■ Exercise objective:
Starting at the top of the records below, write out each line exactly as it stands, stopping after the line with "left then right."; exclude the pictures.

======== Entries provided

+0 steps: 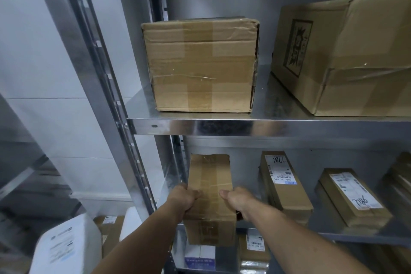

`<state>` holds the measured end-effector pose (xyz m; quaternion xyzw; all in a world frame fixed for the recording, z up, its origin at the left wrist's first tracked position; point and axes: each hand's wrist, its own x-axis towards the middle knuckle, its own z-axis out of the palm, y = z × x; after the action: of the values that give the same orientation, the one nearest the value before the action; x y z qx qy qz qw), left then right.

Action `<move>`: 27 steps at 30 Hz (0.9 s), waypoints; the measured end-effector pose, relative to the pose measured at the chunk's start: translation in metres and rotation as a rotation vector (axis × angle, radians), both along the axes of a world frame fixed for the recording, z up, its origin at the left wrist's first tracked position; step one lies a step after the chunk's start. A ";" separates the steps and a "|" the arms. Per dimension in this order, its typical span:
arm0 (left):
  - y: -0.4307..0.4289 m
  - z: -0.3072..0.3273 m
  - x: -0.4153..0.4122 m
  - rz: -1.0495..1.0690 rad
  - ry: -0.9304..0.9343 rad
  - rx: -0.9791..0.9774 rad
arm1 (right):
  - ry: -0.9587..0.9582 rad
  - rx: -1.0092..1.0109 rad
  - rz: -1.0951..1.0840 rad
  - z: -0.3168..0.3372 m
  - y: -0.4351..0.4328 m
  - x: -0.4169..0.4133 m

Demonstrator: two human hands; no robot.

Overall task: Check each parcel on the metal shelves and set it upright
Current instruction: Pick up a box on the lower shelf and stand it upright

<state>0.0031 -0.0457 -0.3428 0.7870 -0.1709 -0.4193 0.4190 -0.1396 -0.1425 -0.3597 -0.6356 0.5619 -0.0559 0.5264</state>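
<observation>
A long taped cardboard parcel (210, 176) lies on the lower metal shelf (347, 237) at its left end, its near end jutting past the shelf's front edge. My left hand (185, 201) grips its left side and my right hand (239, 201) grips its right side, thumbs over the top. Beside it lie two flat parcels with labels, one marked in pen (281, 180) and another (353, 198) further right. On the upper shelf (244, 125) a taped brown box (201, 64) stands at the left and a larger printed box (347, 55) at the right.
The shelf's upright post (120, 104) runs down the left, next to a white tiled wall. Below the lower shelf are more parcels (253, 249) and a blue-and-white box (200, 259). White bagged parcels (66, 247) sit at the bottom left. Another parcel (400, 176) shows at the far right.
</observation>
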 end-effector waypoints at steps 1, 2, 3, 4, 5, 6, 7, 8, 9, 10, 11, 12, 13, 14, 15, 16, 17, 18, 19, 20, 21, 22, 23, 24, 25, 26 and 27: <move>-0.001 -0.001 0.001 0.002 -0.003 0.008 | 0.011 0.001 -0.005 0.000 0.000 0.001; -0.002 -0.002 0.002 0.008 -0.012 0.009 | 0.014 -0.004 -0.009 0.000 -0.001 0.003; -0.004 -0.004 0.003 0.009 -0.023 0.015 | 0.016 -0.005 -0.013 -0.001 -0.001 0.003; -0.004 -0.005 0.003 0.003 -0.038 0.020 | 0.015 -0.009 -0.017 -0.001 -0.001 0.004; -0.004 -0.005 0.003 -0.009 -0.058 0.033 | 0.017 -0.008 -0.021 -0.001 -0.001 0.005; -0.004 -0.005 0.002 -0.021 -0.079 0.047 | 0.023 -0.011 -0.022 -0.001 0.000 0.005; -0.004 -0.004 0.001 -0.028 -0.094 0.056 | 0.027 -0.011 -0.023 0.000 0.001 0.006; -0.005 -0.004 0.001 -0.032 -0.102 0.061 | 0.031 -0.009 -0.025 0.001 0.001 0.006; -0.005 -0.004 0.001 -0.033 -0.103 0.062 | 0.031 -0.009 -0.025 0.001 0.002 0.006; -0.005 -0.004 0.001 -0.035 -0.104 0.059 | 0.028 -0.002 -0.024 0.003 0.002 0.005; -0.005 -0.006 0.003 -0.035 -0.100 0.061 | 0.015 0.015 -0.021 0.004 0.002 0.004; -0.004 -0.006 0.003 -0.033 -0.088 0.059 | -0.002 0.035 -0.020 0.005 0.003 0.002; -0.004 -0.006 0.005 -0.029 -0.069 0.049 | -0.021 0.052 -0.012 0.007 0.003 0.000; -0.003 -0.004 0.006 -0.025 -0.039 0.029 | -0.041 0.064 -0.007 0.011 0.003 -0.004; -0.001 -0.002 0.006 -0.021 -0.003 -0.001 | -0.067 0.071 0.003 0.013 0.003 -0.007; -0.002 0.000 0.006 -0.022 0.028 -0.035 | -0.100 0.077 0.013 0.017 0.002 -0.011; -0.001 0.003 0.006 -0.025 0.052 -0.063 | -0.142 0.082 0.025 0.019 0.000 -0.013; 0.000 0.010 0.004 -0.014 0.076 -0.092 | -0.186 0.099 0.024 0.023 -0.003 -0.015; 0.001 0.017 0.004 0.001 0.109 -0.113 | -0.236 0.122 0.008 0.026 -0.006 -0.016; 0.002 0.028 0.001 0.016 0.163 -0.137 | -0.281 0.157 -0.026 0.030 -0.009 -0.017; 0.002 0.033 0.002 0.031 0.201 -0.163 | -0.339 0.202 -0.074 0.035 -0.012 -0.017; 0.003 0.041 0.002 0.049 0.224 -0.195 | -0.399 0.245 -0.128 0.041 -0.015 -0.017; 0.004 0.047 0.003 0.051 0.237 -0.229 | -0.448 0.276 -0.173 0.048 -0.017 -0.018; 0.005 0.054 0.003 0.060 0.249 -0.264 | -0.472 0.288 -0.206 0.055 -0.018 -0.020; 0.005 0.056 0.005 0.078 0.263 -0.288 | -0.485 0.284 -0.224 0.061 -0.020 -0.021; 0.006 0.061 0.006 0.092 0.278 -0.304 | -0.485 0.275 -0.224 0.065 -0.022 -0.022; 0.005 0.063 0.008 0.094 0.288 -0.310 | -0.471 0.261 -0.213 0.068 -0.024 -0.023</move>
<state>0.0114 -0.0403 -0.2799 0.6523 -0.1346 -0.4761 0.5742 -0.1621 -0.1666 -0.2918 -0.4693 0.4905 -0.1840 0.7109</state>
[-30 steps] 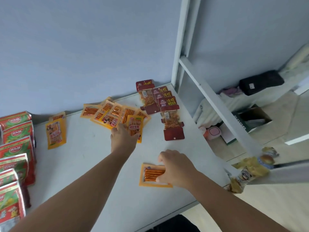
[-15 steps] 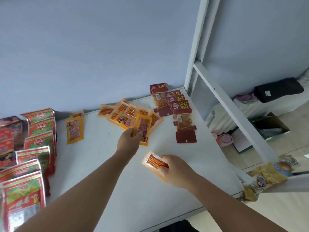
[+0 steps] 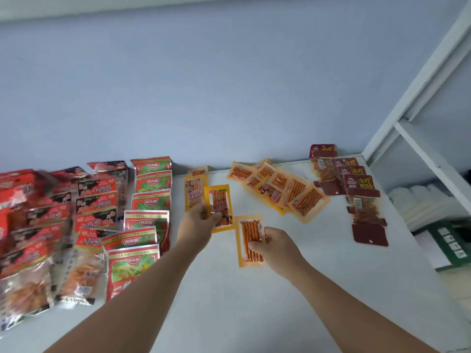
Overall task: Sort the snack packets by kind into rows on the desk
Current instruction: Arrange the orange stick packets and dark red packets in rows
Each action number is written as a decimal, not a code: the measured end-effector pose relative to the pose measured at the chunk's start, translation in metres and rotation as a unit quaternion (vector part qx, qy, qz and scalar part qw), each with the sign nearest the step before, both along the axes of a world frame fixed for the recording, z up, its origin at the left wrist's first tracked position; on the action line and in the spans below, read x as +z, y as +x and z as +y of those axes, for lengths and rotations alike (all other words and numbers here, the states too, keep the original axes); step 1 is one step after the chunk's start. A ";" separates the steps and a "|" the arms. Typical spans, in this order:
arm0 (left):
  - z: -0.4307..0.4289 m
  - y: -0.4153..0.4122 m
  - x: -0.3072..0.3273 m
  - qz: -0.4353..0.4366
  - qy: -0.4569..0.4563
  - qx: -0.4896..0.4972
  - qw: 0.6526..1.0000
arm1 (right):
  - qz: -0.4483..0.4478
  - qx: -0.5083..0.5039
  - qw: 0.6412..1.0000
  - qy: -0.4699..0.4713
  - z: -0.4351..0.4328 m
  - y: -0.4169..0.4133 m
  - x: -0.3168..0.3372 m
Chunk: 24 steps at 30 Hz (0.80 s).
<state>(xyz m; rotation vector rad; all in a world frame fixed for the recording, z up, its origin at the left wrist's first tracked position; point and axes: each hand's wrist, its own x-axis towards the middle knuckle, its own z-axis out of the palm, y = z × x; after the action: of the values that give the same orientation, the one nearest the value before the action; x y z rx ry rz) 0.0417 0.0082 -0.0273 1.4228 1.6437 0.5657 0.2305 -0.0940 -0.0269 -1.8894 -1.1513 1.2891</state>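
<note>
Packets of an orange kind are held over the middle of the white desk (image 3: pixel 254 289), one in each hand. The left hand (image 3: pixel 197 222) is closed in a pinch on the lower left corner of a yellow packet (image 3: pixel 219 205), which is kept upright with its long side pointing to the desk's back edge. Whether this packet touches the desk cannot be told. The right hand (image 3: pixel 274 244) is curled round the right edge of a stick packet (image 3: pixel 249 236), whose clear window shows long orange sticks. It is held just right of the desk's middle, close beside the yellow packet but apart from it.

Two more yellow packets (image 3: pixel 194 192) are laid at the desk's back edge, just behind the one in the left hand. A loose fan of orange packets (image 3: pixel 280 186) is spread toward the desk's back right, with its pieces overlapping. A row of dark red packets (image 3: pixel 356 189) is set along the desk's right edge, from the back corner forward. Green-and-red packets (image 3: pixel 147 200) are lined up left of the desk's middle, from back to front. Red-and-black packets (image 3: pixel 95 202) are ranged at the desk's left end, where the picture is blurred.
</note>
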 end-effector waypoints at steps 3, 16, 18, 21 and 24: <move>0.014 -0.028 -0.007 0.037 0.004 0.007 0.999 | -0.002 -0.008 1.000 -0.012 0.017 -0.028 -0.002; 0.039 -0.041 -0.026 0.077 -0.089 0.037 0.992 | -0.010 0.010 0.999 -0.033 0.068 -0.072 -0.014; 0.037 -0.040 -0.022 0.077 -0.091 0.042 0.992 | -0.011 0.034 0.998 -0.043 0.076 -0.075 -0.016; 0.029 -0.040 -0.016 0.088 -0.080 0.051 0.992 | -0.024 0.055 0.997 -0.044 0.086 -0.084 -0.017; 0.021 -0.039 -0.007 0.115 -0.051 0.045 0.991 | -0.038 0.072 0.996 -0.039 0.093 -0.091 -0.018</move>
<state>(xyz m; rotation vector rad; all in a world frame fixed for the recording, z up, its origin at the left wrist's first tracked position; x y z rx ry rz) 0.0026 0.0290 -0.0347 1.3846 1.8997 0.3721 0.1391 -0.0009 -0.0452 -1.9559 -1.3156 1.3684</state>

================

■ Exercise answer:
+0 steps: 

`<state>` holds the measured end-effector pose (xyz m; quaternion xyzw; all in a world frame fixed for the recording, z up, its origin at the left wrist's first tracked position; point and axes: each hand's wrist, its own x-axis towards the middle knuckle, its own z-axis out of the palm, y = z × x; after the action: of the values that give the same orientation, the one nearest the value before the action; x y z qx qy qz qw), left then right.

Nothing else remains for the exercise.